WORK TO COMPLETE :: Please quote exactly the opening lines of the data, from the first line to the one where "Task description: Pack" appears.

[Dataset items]
━━━

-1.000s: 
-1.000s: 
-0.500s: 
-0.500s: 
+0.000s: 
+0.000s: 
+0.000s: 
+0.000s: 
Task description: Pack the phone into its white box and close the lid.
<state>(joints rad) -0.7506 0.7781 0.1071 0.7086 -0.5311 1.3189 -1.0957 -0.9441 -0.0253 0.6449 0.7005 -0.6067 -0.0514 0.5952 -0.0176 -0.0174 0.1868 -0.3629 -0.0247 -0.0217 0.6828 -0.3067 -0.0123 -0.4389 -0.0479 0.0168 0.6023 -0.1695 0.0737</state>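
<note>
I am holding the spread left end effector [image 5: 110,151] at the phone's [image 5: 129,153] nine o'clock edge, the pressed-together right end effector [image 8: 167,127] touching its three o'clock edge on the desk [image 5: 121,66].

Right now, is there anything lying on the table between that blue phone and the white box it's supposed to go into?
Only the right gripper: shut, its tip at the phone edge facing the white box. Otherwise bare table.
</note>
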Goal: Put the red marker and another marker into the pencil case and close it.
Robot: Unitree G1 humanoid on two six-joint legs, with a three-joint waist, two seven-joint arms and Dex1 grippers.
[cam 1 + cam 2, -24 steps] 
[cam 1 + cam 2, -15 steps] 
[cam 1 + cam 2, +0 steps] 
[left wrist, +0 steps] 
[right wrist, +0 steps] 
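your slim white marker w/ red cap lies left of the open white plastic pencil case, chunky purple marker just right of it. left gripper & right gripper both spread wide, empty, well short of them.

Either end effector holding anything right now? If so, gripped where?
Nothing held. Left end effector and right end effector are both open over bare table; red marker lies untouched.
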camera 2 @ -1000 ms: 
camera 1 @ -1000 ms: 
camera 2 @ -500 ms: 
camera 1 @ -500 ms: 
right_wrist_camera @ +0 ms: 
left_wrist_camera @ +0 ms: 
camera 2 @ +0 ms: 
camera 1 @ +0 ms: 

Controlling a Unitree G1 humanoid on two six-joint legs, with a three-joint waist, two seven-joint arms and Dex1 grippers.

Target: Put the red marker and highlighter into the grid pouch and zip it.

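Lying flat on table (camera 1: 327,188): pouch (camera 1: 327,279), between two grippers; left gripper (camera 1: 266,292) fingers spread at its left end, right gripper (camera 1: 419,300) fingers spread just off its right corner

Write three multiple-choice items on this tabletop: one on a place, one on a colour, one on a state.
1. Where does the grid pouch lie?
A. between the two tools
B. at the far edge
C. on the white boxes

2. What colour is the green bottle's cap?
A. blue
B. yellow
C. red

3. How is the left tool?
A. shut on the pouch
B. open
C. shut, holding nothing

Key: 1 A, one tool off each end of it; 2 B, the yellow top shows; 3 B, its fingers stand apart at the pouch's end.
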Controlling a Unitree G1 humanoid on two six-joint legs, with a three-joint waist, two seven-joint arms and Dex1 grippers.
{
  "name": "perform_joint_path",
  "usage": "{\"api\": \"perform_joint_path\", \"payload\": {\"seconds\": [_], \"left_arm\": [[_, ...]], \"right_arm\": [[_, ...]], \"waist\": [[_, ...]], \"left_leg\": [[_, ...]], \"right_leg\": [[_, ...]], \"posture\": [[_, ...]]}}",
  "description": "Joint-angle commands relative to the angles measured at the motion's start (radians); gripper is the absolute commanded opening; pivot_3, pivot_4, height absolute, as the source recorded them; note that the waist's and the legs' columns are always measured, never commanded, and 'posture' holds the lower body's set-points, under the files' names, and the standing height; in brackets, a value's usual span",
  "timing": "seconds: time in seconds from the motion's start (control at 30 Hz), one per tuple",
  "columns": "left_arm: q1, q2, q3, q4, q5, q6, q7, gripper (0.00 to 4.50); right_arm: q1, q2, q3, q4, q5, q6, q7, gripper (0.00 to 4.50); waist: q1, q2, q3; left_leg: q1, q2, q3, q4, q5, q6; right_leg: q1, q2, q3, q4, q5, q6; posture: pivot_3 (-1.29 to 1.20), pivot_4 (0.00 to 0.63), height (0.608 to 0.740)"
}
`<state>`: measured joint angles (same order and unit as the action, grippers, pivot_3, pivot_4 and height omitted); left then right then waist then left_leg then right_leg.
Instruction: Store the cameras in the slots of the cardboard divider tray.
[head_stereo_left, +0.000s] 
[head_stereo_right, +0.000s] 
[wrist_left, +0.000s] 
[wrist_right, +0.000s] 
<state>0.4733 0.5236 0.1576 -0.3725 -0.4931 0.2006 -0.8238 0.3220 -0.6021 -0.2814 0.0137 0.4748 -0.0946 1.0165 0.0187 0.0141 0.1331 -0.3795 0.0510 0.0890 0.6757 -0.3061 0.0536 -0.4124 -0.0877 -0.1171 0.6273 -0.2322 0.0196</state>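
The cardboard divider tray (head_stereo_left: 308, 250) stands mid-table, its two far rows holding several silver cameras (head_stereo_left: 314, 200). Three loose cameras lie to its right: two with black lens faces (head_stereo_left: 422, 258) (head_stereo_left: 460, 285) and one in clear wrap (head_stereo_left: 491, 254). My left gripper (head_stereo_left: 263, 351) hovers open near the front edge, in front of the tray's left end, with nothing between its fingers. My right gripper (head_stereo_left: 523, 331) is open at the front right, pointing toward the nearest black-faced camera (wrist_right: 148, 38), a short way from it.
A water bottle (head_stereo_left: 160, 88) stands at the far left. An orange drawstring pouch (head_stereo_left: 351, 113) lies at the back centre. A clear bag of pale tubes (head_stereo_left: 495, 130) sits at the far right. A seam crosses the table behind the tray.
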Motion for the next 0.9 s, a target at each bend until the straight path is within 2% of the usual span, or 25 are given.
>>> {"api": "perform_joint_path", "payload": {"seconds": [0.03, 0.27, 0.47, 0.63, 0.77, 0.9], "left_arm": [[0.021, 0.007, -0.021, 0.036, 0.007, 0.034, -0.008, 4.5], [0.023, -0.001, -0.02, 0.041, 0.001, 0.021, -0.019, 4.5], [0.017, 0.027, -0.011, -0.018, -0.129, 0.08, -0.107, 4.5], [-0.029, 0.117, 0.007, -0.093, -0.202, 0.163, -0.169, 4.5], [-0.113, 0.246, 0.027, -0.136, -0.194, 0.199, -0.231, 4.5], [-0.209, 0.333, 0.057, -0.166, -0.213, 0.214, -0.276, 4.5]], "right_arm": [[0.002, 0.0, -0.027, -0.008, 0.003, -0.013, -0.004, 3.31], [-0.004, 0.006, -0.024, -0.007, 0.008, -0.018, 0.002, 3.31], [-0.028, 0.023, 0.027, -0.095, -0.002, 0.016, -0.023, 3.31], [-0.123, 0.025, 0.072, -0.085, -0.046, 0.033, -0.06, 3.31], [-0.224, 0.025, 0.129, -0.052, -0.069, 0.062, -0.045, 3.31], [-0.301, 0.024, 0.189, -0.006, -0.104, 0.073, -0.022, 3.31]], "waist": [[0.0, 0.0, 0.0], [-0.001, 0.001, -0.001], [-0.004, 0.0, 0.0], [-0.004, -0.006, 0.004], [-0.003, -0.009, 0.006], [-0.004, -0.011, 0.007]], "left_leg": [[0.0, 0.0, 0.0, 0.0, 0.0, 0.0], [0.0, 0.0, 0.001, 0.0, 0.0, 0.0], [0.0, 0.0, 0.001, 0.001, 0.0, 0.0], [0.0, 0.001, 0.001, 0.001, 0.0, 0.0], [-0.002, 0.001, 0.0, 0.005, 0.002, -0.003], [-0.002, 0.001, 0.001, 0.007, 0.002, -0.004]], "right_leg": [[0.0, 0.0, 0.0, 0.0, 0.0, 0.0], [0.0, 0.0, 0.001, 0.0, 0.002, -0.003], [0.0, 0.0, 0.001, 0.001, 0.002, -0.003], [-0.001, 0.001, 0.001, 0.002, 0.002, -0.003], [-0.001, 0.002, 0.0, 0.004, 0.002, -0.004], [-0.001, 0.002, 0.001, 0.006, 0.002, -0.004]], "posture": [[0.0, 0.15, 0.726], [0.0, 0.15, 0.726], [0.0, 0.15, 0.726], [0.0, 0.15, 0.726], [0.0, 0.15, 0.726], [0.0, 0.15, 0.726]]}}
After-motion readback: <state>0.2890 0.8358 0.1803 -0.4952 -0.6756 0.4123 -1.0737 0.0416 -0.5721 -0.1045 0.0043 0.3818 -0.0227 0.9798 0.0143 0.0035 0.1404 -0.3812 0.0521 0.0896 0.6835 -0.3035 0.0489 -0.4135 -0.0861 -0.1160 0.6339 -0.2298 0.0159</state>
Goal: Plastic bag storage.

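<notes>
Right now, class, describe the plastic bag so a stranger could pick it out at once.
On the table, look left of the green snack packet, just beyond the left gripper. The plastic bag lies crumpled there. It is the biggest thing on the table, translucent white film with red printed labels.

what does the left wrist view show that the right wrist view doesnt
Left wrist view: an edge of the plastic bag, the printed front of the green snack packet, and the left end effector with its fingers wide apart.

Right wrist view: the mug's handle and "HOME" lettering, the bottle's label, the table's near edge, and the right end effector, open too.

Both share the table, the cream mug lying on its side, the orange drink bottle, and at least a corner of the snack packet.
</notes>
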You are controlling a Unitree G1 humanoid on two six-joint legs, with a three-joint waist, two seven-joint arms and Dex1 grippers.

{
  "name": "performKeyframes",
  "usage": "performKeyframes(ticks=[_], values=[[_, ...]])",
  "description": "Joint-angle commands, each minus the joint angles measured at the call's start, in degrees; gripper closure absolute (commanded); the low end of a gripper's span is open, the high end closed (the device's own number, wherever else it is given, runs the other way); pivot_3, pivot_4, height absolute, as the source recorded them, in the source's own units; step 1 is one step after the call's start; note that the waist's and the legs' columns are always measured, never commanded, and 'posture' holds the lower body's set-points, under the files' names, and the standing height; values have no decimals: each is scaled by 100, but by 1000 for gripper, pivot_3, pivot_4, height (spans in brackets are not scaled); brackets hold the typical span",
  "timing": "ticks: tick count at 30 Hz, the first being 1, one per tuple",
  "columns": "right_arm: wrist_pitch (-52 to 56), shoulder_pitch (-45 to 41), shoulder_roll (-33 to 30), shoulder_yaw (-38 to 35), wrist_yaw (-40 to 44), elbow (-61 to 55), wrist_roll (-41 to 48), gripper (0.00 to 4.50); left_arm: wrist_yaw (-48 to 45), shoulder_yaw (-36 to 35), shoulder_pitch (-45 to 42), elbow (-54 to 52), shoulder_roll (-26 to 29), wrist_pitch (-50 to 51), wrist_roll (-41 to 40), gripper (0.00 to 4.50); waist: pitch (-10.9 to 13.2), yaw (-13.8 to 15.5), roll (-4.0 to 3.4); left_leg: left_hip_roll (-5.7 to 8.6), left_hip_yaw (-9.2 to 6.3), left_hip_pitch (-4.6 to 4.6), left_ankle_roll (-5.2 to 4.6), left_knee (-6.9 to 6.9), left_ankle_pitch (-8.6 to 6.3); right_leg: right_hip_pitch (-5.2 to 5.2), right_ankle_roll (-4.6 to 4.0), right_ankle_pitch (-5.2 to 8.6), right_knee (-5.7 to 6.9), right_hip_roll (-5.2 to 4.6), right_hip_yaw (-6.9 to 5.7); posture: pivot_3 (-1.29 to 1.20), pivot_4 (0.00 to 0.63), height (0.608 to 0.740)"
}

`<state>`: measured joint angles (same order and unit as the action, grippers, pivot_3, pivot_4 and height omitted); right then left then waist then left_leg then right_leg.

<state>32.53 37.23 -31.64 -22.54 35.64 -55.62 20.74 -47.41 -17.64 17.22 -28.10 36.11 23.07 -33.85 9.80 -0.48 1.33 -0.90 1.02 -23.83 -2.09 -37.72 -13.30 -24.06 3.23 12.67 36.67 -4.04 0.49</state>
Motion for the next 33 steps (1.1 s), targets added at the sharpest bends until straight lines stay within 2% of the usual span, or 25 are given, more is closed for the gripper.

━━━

RESULT OF THIS TASK ::
-1.000s: 
-1.000s: 
-0.500s: 
-0.500s: 
+0.000s: 
+0.000s: 
+0.000s: 
+0.000s: 
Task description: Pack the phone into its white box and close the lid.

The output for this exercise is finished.